Hope is an emotion or intellectual state

Hope is an emotional/imaginative construct: it is the anticipation or even expectation of something good. When we have hope, that is a real emotional benefit. But too often, our hopes are slim and seem hugely improbable. When hopes seem too far out of reach, they are often replaced by despair and apathy.

Hopes too easily realized do little to improve emotional states: to “hope” that you can do something trivial gives little emotional boost: the “hope” that you can successfully prepare a cup of tea is not going to inspire you to carry out some other difficult task in the same way that your hopes for a good vacation may inspire you to quickly wrap up loose ends at work.
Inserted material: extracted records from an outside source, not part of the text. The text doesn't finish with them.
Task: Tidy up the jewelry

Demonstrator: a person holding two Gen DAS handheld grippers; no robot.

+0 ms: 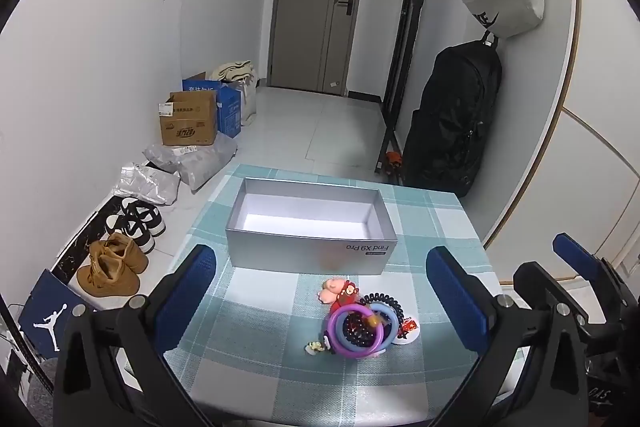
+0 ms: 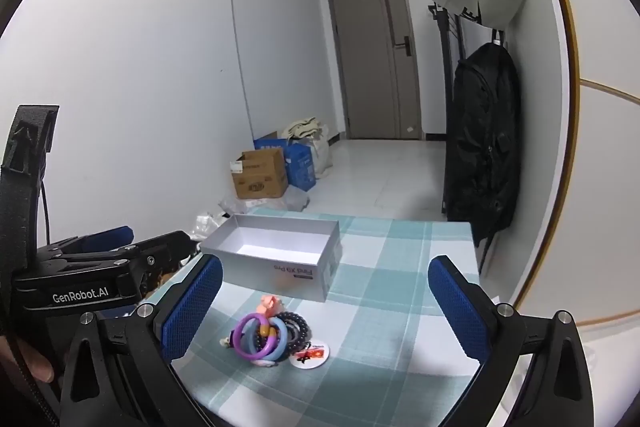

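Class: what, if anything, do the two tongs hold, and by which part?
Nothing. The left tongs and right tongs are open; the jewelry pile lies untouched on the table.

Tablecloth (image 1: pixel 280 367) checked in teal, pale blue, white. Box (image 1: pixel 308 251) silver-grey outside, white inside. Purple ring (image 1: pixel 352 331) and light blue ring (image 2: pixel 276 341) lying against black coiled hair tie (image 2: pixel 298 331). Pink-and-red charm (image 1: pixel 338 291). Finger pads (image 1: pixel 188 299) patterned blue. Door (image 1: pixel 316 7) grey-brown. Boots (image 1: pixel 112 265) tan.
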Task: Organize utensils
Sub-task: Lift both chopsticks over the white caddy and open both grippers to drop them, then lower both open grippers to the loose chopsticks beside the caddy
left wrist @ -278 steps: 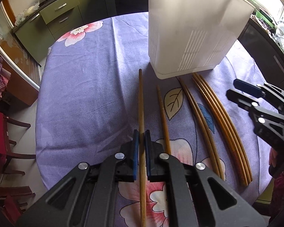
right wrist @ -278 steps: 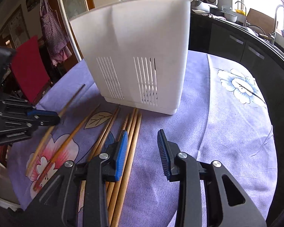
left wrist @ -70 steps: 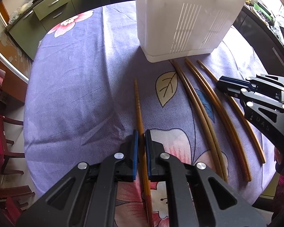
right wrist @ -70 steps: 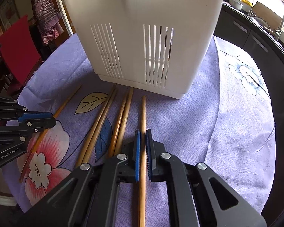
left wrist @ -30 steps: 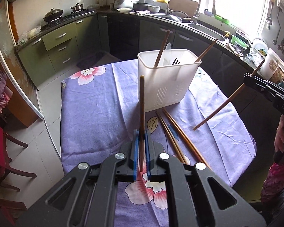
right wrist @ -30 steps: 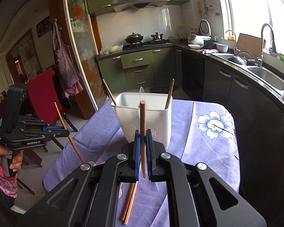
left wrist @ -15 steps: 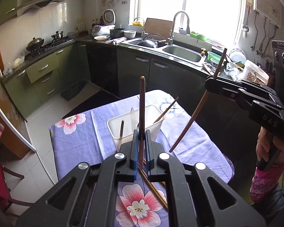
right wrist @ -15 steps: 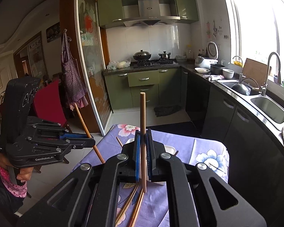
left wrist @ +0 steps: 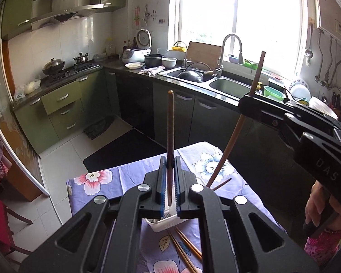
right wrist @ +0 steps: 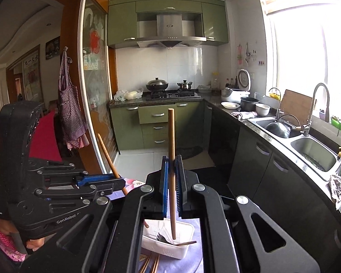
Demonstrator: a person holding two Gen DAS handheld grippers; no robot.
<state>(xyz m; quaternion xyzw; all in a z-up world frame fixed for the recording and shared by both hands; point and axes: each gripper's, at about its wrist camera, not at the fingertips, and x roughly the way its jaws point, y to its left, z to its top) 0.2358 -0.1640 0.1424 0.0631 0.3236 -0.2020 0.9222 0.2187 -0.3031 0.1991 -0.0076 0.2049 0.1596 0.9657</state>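
Overhead now: my left gripper (left wrist: 170, 182) clenches 1 chopstick (left wrist: 170, 136) upright, my right gripper (right wrist: 171, 182) clenches another chopstick (right wrist: 171, 159) likewise. White basket (right wrist: 184, 253) sits below on the purple tablecloth (left wrist: 134, 173), spare chopsticks (left wrist: 184, 248) lying beside it.

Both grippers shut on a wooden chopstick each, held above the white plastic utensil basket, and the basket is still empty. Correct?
Not quite: the white plastic utensil basket is not empty. The right wrist view shows a dark fork and a wooden chopstick already inside it. The rest holds: the left gripper and right gripper are each shut on a wooden chopstick above the basket.
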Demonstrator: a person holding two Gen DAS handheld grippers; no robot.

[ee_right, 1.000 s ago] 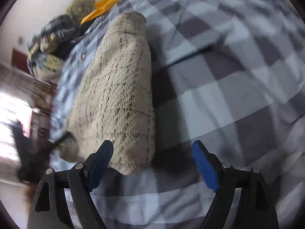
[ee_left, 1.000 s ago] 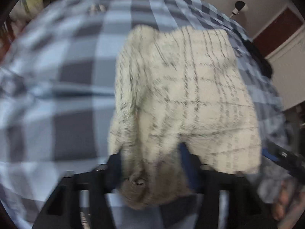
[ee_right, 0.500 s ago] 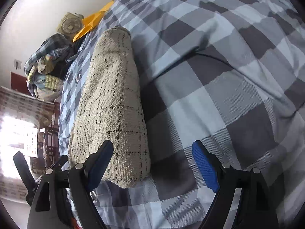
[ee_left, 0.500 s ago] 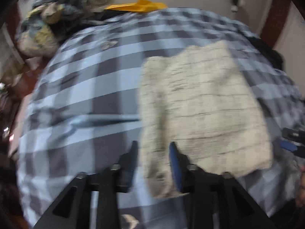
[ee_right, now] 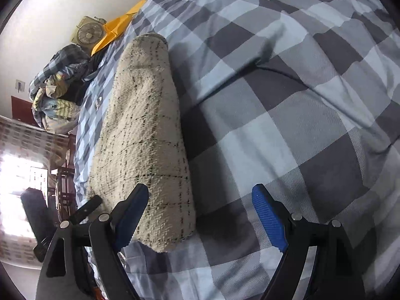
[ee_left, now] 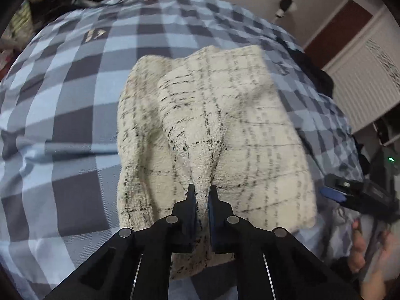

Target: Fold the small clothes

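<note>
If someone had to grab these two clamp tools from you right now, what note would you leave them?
Left gripper: jaws have just closed, pinching a ridge of the cream checked cloth at its near edge.
Right gripper: open, empty, beside the cloth's near end.
The cloth lies on the blue plaid bedspread, already doubled over.
Left to do: carry the pinched edge across, flatten the fold, release.

Two black two-finger grippers are counted: the left gripper and the right gripper. One cream knitted cloth with dark checked lines is seen on one blue-and-grey checked bedsheet. One yellow envelope, one beige round fan and one pile of crumpled clothes are counted.
</note>
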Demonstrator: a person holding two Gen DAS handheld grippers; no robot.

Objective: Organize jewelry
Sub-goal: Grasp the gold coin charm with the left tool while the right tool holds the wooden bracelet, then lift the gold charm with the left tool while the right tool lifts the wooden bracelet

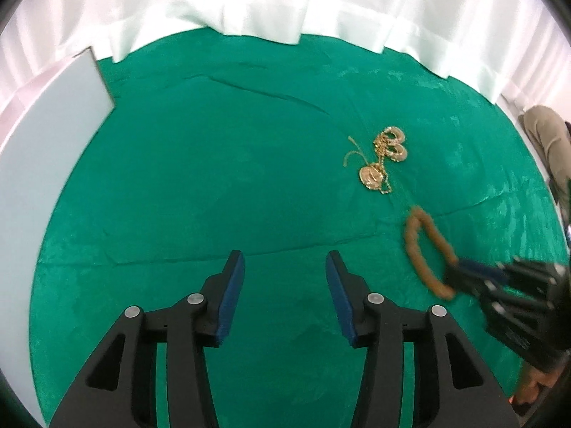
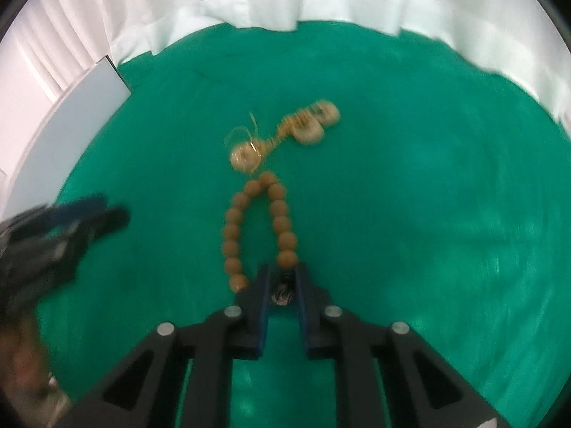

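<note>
A brown wooden bead bracelet [image 2: 278, 210] hangs forward from my right gripper [image 2: 283, 278], which is shut on its near end. It also shows in the left wrist view [image 1: 415, 246], held by the right gripper [image 1: 460, 274] at the right. A pile of gold jewelry [image 1: 382, 160] with a round pendant, chain and two rings lies on the green cloth [image 1: 214, 178], just beyond the bracelet [image 2: 285, 135]. My left gripper [image 1: 285, 267] is open and empty above the cloth, left of the bracelet. It appears blurred at the left in the right wrist view [image 2: 96, 214].
A flat light grey box [image 1: 46, 149] lies at the left edge of the cloth, also seen in the right wrist view [image 2: 82, 114]. White curtain [image 1: 285, 0] hangs behind the table. A person's clothing [image 1: 549, 142] shows at the far right.
</note>
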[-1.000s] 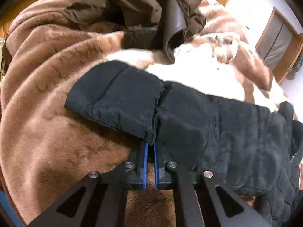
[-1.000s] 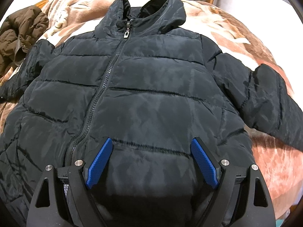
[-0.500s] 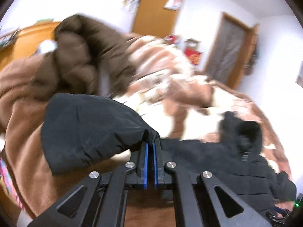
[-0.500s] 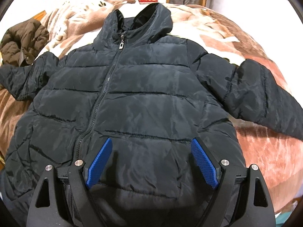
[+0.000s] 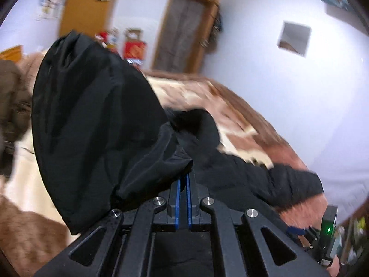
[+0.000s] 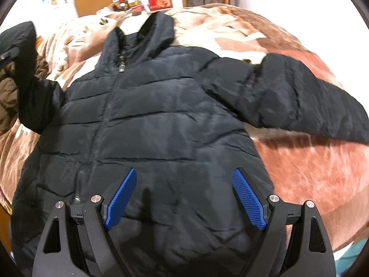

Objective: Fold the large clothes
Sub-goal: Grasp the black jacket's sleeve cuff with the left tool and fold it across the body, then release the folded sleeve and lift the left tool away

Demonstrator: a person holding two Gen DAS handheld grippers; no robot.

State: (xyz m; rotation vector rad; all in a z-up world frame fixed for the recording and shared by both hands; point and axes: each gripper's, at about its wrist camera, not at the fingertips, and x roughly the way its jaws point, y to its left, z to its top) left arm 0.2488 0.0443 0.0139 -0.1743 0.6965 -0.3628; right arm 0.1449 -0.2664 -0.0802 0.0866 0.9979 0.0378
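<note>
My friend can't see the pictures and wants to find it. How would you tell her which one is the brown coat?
Start at the big bed with the fuzzy brown blanket, where a black puffy jacket lies spread flat and zipped. Look past its lifted sleeve to the bed's left edge. The brown coat sits there, crumpled in a heap, not spread flat.

My left camera sat just behind my left gripper (image 5: 183, 180) and looked along the pinched jaws, tilted across the bed toward the far wall and its door (image 5: 186, 32). A raised black sleeve (image 5: 92, 120) hung close to the lens, left of the jaws. My right camera sat behind my right gripper (image 6: 184, 198) and looked steeply down past the spread jaws, close over the black puffer jacket (image 6: 161, 124) on the brown blanket (image 6: 311, 161). Both views shared that jacket, the blanket, the lifted sleeve (image 6: 20, 53) and the red box (image 6: 160, 1) beyond the jaws.
</note>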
A writer ought to have big hopes (while also being realistic about them).  I was talking with a writer who said he had something important that should matter to everyone, and then immediately backtracked to ask “who am I to be so egotistical?” But a writer needs that ego.  It’s true and good for this writer to have concern that his work isn’t good enough—that concern can drive efforts to improve on weaknesses, and it’s realistic to accept that one may have weaknesses—but it’s also important that he have the hope that he can be great. Without the hope of greatness, and if you constantly tell yourself that you aren’t good enough to achieve greatness, you won’t make the effort.  Most of us won’t achieve greatness, but many or even most of us can achieve good work. But almost none of us will achieve either good work or greatness without striving for that highest level of achievement and significance that we imagine.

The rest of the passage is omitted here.